What is being asked:
Considering only lines that hold the word "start", report how many there are in the listing below, as a single number.

Data extract:
▼▼▼

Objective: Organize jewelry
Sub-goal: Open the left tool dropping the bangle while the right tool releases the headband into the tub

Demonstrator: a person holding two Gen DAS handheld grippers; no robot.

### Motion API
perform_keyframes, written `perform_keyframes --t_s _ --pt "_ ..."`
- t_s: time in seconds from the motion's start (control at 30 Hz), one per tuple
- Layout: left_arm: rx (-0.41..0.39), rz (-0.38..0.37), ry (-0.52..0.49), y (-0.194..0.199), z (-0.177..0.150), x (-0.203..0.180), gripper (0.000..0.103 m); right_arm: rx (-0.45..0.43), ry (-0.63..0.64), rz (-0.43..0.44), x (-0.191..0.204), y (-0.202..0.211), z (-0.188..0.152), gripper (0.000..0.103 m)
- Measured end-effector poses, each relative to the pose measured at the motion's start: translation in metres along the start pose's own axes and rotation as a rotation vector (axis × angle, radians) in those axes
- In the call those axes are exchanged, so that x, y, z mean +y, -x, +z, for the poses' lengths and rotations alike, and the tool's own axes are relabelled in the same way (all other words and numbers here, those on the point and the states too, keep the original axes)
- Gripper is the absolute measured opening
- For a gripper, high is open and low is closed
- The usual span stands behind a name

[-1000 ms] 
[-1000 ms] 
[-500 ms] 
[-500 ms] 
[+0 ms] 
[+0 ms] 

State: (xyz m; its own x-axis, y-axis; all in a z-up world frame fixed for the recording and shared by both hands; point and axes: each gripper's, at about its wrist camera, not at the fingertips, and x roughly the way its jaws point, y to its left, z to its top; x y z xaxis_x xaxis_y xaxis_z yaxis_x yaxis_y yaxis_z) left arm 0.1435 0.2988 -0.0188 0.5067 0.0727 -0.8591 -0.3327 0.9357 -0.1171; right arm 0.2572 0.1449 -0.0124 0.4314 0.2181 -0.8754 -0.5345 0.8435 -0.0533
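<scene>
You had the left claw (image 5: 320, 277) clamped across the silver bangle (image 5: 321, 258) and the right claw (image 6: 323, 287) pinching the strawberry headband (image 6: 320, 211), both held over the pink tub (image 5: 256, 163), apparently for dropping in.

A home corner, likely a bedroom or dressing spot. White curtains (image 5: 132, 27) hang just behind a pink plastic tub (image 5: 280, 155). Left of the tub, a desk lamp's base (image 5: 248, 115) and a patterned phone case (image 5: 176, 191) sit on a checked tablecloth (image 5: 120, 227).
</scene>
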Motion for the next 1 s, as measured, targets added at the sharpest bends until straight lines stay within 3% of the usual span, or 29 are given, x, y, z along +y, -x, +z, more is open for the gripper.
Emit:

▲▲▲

The answer:
2